The material below holds a span beginning at the line with "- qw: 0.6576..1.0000" and ending at the line with "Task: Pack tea". Quote that span exactly, both ends included, and only that span.

-------- LISTED RECORDS --------

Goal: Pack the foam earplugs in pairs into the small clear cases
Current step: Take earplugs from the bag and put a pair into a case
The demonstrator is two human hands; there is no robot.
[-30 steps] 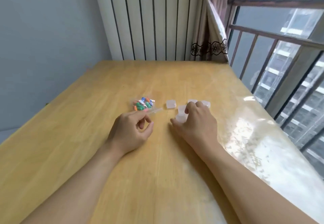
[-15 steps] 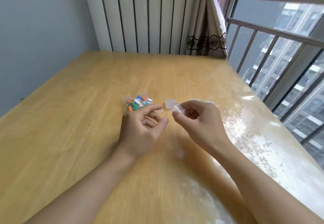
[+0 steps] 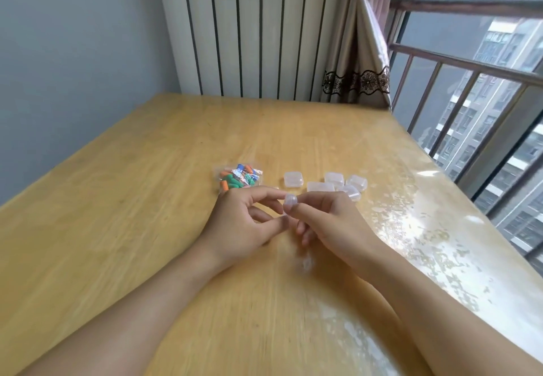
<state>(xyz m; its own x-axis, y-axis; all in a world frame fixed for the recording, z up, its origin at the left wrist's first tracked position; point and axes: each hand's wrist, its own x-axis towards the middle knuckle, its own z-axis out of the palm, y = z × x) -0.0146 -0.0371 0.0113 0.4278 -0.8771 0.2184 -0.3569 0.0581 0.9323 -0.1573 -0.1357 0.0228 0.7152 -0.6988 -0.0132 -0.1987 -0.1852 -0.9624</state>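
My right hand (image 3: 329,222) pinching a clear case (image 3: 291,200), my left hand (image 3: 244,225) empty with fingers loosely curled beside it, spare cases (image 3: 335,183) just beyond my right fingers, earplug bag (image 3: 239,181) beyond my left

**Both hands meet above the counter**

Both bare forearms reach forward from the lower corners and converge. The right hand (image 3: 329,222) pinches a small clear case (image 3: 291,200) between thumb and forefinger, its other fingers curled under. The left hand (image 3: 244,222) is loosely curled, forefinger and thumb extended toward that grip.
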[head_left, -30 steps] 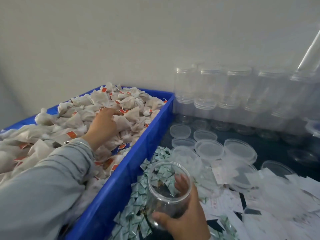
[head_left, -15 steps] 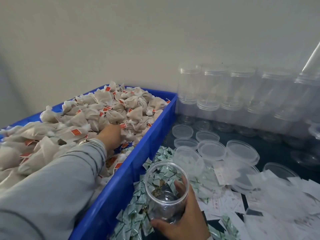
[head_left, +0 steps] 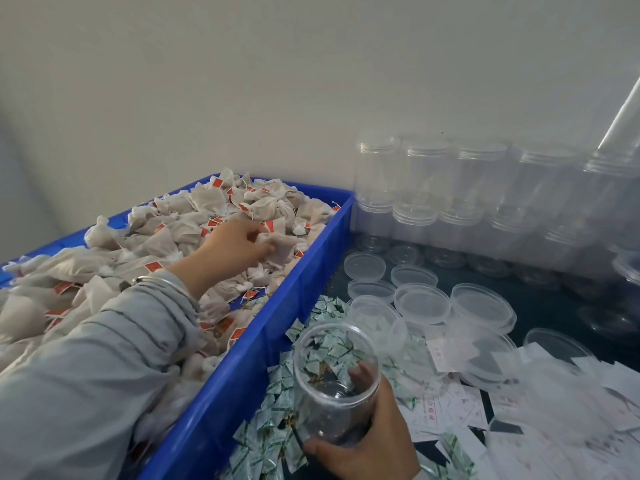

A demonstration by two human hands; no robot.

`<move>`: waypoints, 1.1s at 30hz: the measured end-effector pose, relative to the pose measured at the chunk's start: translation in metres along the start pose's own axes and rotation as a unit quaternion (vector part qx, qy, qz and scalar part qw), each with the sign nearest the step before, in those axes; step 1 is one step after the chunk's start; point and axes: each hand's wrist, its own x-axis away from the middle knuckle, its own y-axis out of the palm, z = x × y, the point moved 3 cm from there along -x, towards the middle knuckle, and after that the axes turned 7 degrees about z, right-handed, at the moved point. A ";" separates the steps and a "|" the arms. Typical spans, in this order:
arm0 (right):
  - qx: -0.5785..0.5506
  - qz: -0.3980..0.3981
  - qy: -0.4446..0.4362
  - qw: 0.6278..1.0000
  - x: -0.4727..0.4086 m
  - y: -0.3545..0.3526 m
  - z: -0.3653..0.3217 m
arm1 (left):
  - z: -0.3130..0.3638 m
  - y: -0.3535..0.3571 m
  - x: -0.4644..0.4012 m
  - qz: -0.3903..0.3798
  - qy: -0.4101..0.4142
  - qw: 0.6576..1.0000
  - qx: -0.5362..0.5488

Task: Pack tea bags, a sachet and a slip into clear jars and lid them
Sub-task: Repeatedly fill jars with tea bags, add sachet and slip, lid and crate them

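Note:
A blue crate (head_left: 263,344) on the left is heaped with white tea bags (head_left: 180,233) bearing red tags. My left hand (head_left: 235,245) is over the heap and pinches one tea bag (head_left: 280,245) at its fingertips. My right hand (head_left: 370,445) grips an open clear jar (head_left: 334,382), tilted toward the crate, just right of the crate wall; nothing shows inside it. Under and around the jar lies a pile of green-and-white sachets (head_left: 277,410). White paper slips (head_left: 540,417) are strewn to the right. Several clear lids (head_left: 422,303) lie behind the jar.
Rows of empty clear jars (head_left: 429,188), stacked two high, stand along the back wall on the dark table (head_left: 554,299). More jars crowd the right edge. A clear tube (head_left: 623,116) leans at the top right. The grey wall closes the back.
My left hand has come up out of the heap and moved right toward the crate's near wall, now pinching a tea bag. The jar in my right hand has barely moved.

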 end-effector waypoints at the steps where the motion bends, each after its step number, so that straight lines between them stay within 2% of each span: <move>1: -0.003 0.009 -0.008 1.000 0.000 -0.003 -0.001 | 0.009 -0.002 0.004 -0.015 0.002 0.998 0.064; 3: 0.011 0.042 -0.025 0.999 -0.001 -0.009 -0.004 | 0.027 -0.004 0.013 -0.067 -0.022 0.972 0.223; 5: 0.077 0.078 -0.046 0.993 -0.006 -0.012 -0.011 | 0.041 -0.005 0.022 -0.129 -0.041 0.931 0.338; 8: 0.143 0.078 -0.057 0.985 -0.009 -0.012 -0.015 | 0.055 -0.003 0.033 -0.195 -0.043 0.897 0.395; 12: 0.129 0.080 -0.014 0.988 -0.005 -0.010 -0.006 | 0.071 0.002 0.051 -0.261 -0.012 0.869 0.420; 14: 0.145 0.085 -0.030 0.985 -0.004 -0.012 -0.009 | 0.076 0.003 0.059 -0.269 0.029 0.883 0.384; 17: 0.154 0.092 -0.040 0.983 -0.003 -0.015 -0.013 | 0.083 0.006 0.069 -0.293 0.101 0.911 0.273; 21: 0.143 0.095 -0.037 0.985 -0.004 -0.009 -0.008 | 0.088 0.003 0.075 -0.308 0.126 0.921 0.204; 23: 0.171 0.080 -0.046 0.981 -0.002 -0.005 -0.008 | 0.088 0.000 0.072 -0.281 0.120 0.933 0.193; 26: 0.123 0.126 -0.045 0.983 0.001 -0.011 -0.005 | 0.082 0.000 0.069 -0.253 0.090 0.948 0.172; 29: 0.114 0.114 -0.047 0.986 0.003 -0.012 -0.006 | 0.075 -0.003 0.061 -0.217 0.073 0.959 0.167; 33: 0.124 0.114 -0.057 0.984 0.002 -0.014 -0.014 | 0.046 -0.022 0.034 -0.090 0.000 0.976 0.200</move>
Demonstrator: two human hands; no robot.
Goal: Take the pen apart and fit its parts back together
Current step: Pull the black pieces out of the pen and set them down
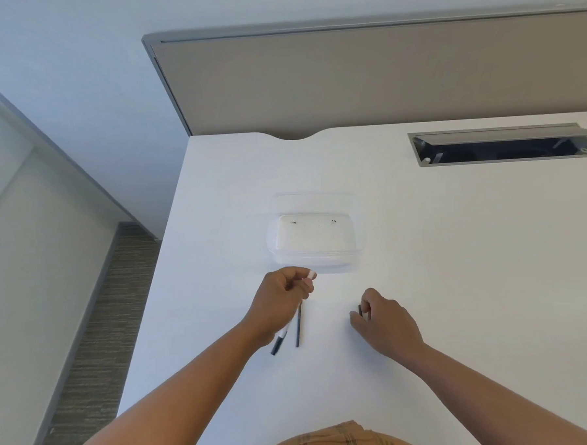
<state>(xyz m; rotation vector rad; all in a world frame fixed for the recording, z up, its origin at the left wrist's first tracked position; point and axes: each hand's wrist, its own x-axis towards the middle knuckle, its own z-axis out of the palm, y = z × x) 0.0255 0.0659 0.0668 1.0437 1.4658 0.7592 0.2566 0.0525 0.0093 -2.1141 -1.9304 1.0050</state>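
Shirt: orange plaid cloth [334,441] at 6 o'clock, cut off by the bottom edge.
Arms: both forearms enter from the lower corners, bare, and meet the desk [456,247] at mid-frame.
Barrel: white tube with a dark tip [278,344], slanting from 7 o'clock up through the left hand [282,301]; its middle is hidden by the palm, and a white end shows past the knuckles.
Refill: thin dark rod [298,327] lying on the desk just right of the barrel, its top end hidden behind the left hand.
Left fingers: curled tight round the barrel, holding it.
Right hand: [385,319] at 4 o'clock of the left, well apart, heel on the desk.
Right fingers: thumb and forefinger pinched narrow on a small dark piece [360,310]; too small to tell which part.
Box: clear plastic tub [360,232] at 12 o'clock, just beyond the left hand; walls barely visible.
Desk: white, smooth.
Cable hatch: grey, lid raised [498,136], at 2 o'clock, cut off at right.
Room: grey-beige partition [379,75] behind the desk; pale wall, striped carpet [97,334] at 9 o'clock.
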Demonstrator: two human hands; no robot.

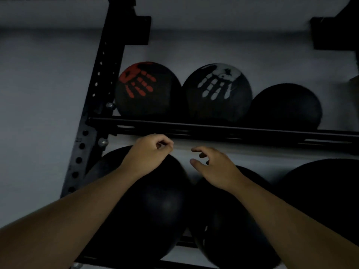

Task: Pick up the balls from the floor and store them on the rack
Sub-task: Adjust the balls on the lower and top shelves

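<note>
A: Start at the rack's upright post (93,105), the black one with the row of holes. What sits right of it?

B: On the upper rail (213,127), 3 balls in a row. The red-handprint ball (147,90) is just beside the post, the white-handprint ball (217,92) touches it on the far side, and a plain black ball (285,107) comes last, farthest from the post.

A: And under that rail?

B: 3 bigger dark balls. The large ball nearest the post (151,200) is under the left hand (149,152). The middle ball (229,220) is under the right hand (215,167). The third ball (326,195) is farthest out, partly cut off at the edge.

A: Are the hands holding anything?

B: No. The left hand's fingers are loosely curled with nothing in them, its wrist over the top of the ball nearest the post. The right hand is relaxed and spread, empty too. Whether either wrist actually touches a ball, I can't tell in this dim light.

A: So which step is this?

B: I'd judge a ball is seated on the lower tier and the hands are free of it. No floor is in sight, so I can't say how many remain.

A: Next?

B: Probably turn from the post, look down, and take the next ball in both hands, if any are left.
</note>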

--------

RESPONSE AREA —
  - qw: 0.6576..1.0000
  - qx: -0.5362..0.5488

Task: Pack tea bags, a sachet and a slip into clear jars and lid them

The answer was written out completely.